Gli effetti collaterali, in sostanza, preferiscono di gran lunga le
donne. La spiegazione è da ricercare nel cosiddetto “bias di
genere”, forte in passato, ancor oggi molto presente.
Negli
studi di sperimentazione dei farmaci, cioè nelle fasi che ne
precedono la commercializzazione, permane, infatti, una
scorretta metodologia operativa, basata
sull’esclusione delle donne dalle analisi sperimentali. Si parte
dall’assunto che uomini e donne, oltre la sfera sessuale, siano
uguali e, dunque, non occorra testare il farmaco in base al genere. I
motivi? Fattori
di tipo etico, economico e socio-culturale, legati a doppio filo con
la “variabilità femminile”,
specchio, in realtà, della complessità clinica.
L’esclusione
delle donne semplifica l’analisi, garantendo un campione omogeneo:
i farmaci vengono normalmente studiati su un campione costituito da
individui di sesso maschile, di età media, sui 70 kg di peso.
E
le donne? Le donne hanno il ciclo mestruale, partoriscono, allattano,
assumono contraccettivi per via orale, vanno in menopausa: un iter
che rende la loro vita molto variabile e, perciò, difficile da
inquadrare. Eppure, secondo l’Istat, le donne si ammalano di più,
usano di più i servizi sanitari e consumano più farmaci,
associandoli, per altro, più frequentemente. La partecipazione delle
donne agli studi di sperimentazione dei farmaci sarebbe, dunque,
necessaria, perché una ricerca condotta soltanto sugli uomini
restituisce una visione parziale in termini di sicurezza ed efficacia
delle terapie, riducendo l’utilità dei risultati ottenuti.
Negli
ultimi anni, secondo le recenti indicazioni dell’Aifa
(Agenzia
Italiana del Farmaco) e le più generali linee guida in ambito di
medicina di genere dettate dal ministero
della Salute,
si è osservato un miglioramento. Un
parziale arruolamento di pazienti di sesso femminile nei nuovi studi
sta cominciando,
ma molti dei farmaci oggi in vendita e di largo consumo, testati in
passato soltanto sugli uomini, continuano a non rendere facile la
cura di molte patologie nelle donne. Alcuni farmaci per
l’ipertensione, per esempio, nelle donne funzionano meno, dando
maggiori effetti collaterali. Le statine, tanto impiegate per
abbassare i livelli di colesterolo, funzionano meglio nell’uomo.
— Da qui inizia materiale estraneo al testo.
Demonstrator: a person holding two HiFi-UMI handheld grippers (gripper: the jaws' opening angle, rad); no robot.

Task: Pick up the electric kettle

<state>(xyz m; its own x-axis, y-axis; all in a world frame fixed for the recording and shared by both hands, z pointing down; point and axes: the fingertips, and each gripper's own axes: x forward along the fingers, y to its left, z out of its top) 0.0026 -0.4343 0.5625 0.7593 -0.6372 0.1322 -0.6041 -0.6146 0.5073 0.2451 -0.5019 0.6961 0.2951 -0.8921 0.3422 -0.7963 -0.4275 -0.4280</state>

Parametri quali dimensione e composizione corporea, così differenti
fra i sessi, dovrebbero essere il punto di partenza per il calcolo
reale della dose di un farmaco. Così, invece, non è. Dati, o
meglio, differenze, alla mano, si suppone che in alcuni casi il
farmaco possa avere addirittura un meccanismo d'azione diverso nei
due sessi. Un’analisi di genere, dunque, è condizione necessaria
per arrivare all’equità di cura. Finché ciò non avverrà le
donne continueranno a essere relegate a trattamenti in parte
approssimativi e, per certi versi, poco appropriati.